### RECORDS PROVIDED:
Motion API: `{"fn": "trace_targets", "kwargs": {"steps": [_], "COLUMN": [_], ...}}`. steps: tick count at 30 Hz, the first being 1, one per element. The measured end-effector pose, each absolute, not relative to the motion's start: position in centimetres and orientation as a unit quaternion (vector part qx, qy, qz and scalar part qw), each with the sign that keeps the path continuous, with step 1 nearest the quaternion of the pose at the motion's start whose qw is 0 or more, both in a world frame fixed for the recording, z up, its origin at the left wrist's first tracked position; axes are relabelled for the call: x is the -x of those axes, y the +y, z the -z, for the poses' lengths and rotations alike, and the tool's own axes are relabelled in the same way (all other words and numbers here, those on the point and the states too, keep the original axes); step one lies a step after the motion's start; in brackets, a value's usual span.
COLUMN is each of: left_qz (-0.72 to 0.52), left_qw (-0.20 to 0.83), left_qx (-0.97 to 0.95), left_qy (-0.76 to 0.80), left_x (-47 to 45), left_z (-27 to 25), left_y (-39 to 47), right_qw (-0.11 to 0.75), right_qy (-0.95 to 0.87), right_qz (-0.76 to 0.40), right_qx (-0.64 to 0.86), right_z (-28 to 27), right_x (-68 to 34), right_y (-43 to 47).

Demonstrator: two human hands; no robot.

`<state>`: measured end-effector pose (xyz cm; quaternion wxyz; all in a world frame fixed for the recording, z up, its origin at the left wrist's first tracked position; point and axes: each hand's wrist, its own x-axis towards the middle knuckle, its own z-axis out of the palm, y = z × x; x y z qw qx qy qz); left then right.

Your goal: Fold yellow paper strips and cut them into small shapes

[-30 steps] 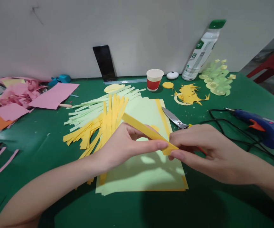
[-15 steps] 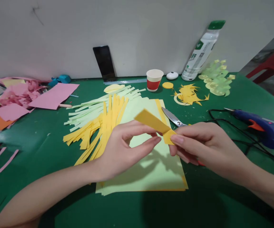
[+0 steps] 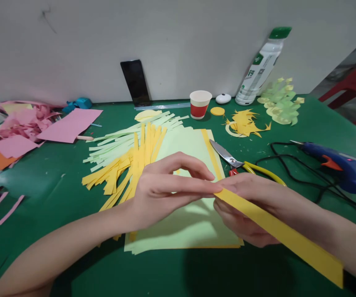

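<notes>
A yellow paper strip (image 3: 284,236) runs from my fingertips down to the lower right, lying across my right hand. My left hand (image 3: 168,187) pinches its upper end between thumb and fingers. My right hand (image 3: 249,206) closes on the same end, its fingertips partly hidden behind the strip. Both hands are above a stack of light green paper sheets (image 3: 178,231). Left of the stack lie yellow paper strips (image 3: 147,144) and pale green strips (image 3: 110,146). Just beyond my right hand rest scissors (image 3: 224,153) with yellow and red handles.
A blue glue gun (image 3: 335,163) with a black cord lies right. At the back stand a paper cup (image 3: 200,108), a leaning phone (image 3: 135,82) and a white bottle (image 3: 260,68). Yellow cut-outs (image 3: 246,123) and a green paper piece (image 3: 283,107) sit there too. Pink scraps (image 3: 29,119) cover the left.
The yellow strip has swung from pointing up-left to extending down-right over my right hand. My left fingers have closed on its end, and my right hand has lowered, uncovering the scissors' handle.
</notes>
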<state>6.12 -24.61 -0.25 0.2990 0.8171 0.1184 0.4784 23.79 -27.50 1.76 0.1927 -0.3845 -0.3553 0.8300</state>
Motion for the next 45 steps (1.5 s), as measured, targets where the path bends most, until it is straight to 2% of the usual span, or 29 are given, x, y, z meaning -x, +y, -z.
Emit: {"fn": "trace_targets", "kwargs": {"steps": [3,5,8,12,15,19,24,28,32,38,45], "left_qz": [-0.474,-0.477,-0.466,-0.43,-0.4,-0.36,-0.274,-0.288,-0.303,-0.293,-0.302], "left_qw": [0.331,0.364,0.428,0.523,0.561,0.543,0.386,0.327,0.354,0.451,0.509], "left_qx": [-0.802,-0.776,-0.726,-0.663,-0.637,-0.675,-0.831,-0.868,-0.858,-0.817,-0.763], "left_qy": [0.146,0.195,0.269,0.32,0.347,0.346,0.293,0.239,0.214,0.209,0.262], "left_x": [-6.1,-6.2,-6.3,-6.6,-6.7,-6.8,-6.9,-6.7,-6.6,-6.5,-6.6], "left_z": [0.1,-0.1,-0.4,-0.5,-0.5,-0.7,-0.8,-0.7,-0.6,-0.3,-0.6], "left_y": [-24.7,-24.8,-25.0,-25.2,-25.3,-25.4,-25.5,-25.4,-25.2,-25.2,-25.5], "right_qw": [0.194,0.223,0.296,0.33,0.348,0.352,0.316,0.28,0.313,0.296,0.385], "right_qy": [-0.367,-0.432,-0.594,-0.752,-0.787,-0.798,-0.795,-0.786,-0.781,-0.797,-0.779], "right_qz": [-0.841,-0.795,-0.62,-0.37,-0.277,-0.254,-0.297,-0.306,-0.271,-0.265,-0.163], "right_qx": [0.348,0.362,0.419,0.434,0.427,0.417,0.425,0.458,0.467,0.454,0.467], "right_z": [-1.7,-1.6,-1.4,-1.3,-1.4,-1.4,-1.4,-1.7,-1.9,-2.2,-2.0], "right_x": [-23.9,-24.2,-24.6,-24.7,-24.4,-24.5,-24.7,-24.4,-24.2,-24.2,-23.9], "right_y": [-27.5,-27.5,-27.6,-27.5,-27.4,-27.4,-27.4,-27.5,-27.8,-27.7,-27.9]}}
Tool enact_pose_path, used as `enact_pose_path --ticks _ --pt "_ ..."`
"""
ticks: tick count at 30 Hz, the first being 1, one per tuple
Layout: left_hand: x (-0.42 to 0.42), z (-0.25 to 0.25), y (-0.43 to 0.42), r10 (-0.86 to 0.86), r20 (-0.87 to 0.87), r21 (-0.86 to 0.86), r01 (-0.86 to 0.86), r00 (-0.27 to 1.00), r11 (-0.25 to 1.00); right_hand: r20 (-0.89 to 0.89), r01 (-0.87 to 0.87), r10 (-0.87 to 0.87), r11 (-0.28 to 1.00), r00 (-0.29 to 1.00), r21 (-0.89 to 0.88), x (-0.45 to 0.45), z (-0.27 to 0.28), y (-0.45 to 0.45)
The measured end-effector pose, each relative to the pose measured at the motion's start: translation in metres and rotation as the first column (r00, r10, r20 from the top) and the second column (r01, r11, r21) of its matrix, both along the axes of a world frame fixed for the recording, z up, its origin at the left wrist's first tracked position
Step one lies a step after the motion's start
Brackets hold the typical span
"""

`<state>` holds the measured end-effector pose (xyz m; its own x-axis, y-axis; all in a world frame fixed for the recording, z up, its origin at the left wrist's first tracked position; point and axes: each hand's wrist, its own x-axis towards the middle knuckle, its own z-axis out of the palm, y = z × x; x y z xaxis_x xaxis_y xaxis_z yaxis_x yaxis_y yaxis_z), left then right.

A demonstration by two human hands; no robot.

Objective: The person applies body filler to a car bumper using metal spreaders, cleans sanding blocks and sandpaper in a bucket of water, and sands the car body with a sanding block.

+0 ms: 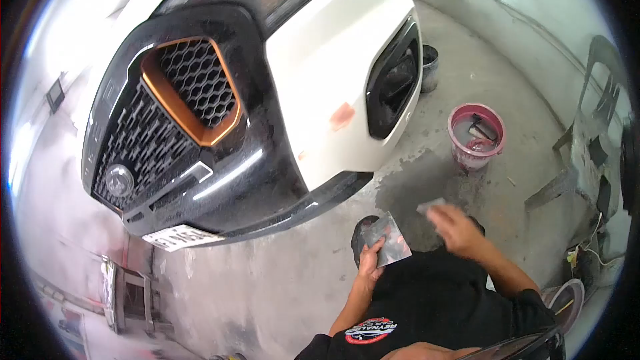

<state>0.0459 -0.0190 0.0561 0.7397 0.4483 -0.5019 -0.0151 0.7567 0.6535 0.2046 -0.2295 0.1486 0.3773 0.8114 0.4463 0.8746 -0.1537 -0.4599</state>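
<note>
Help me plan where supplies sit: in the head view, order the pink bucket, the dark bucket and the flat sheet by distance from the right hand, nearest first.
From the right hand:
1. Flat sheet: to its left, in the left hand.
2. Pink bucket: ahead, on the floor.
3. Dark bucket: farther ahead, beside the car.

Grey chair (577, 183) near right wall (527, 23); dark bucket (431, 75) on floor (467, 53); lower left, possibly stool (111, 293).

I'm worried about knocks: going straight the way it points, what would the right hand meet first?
Probably the lower corner of the car's front bumper, up and to the left of the right hand, though depth is unclear in this view.
</note>
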Motion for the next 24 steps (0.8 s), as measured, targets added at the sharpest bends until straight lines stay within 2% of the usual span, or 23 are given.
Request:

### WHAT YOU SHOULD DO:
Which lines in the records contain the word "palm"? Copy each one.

### EXERCISE SOLUTION:
`<state>`: measured end-effector pose (xyz cm; quaternion wxyz; all in a world frame fixed for the recording, z up, its origin at the left wrist's first tracked position; point and axes: each hand's wrist, its own x-axis towards the middle knuckle, its own z-axis out of the palm, y = z × x; x y z qw qx qy qz); left then right.
`<state>` holds the measured end-effector pose (xyz m; its own x-axis, y-axis; all in a world frame fixed for the recording, z up, its origin at the left wrist's first tracked position; point and axes: each hand's wrist, its own x-axis towards the middle knuckle, its own z-axis out of the palm, y = z × x; x y z xaxis_x xaxis_y xaxis_z yaxis_x yaxis_y yaxis_z), left then right.

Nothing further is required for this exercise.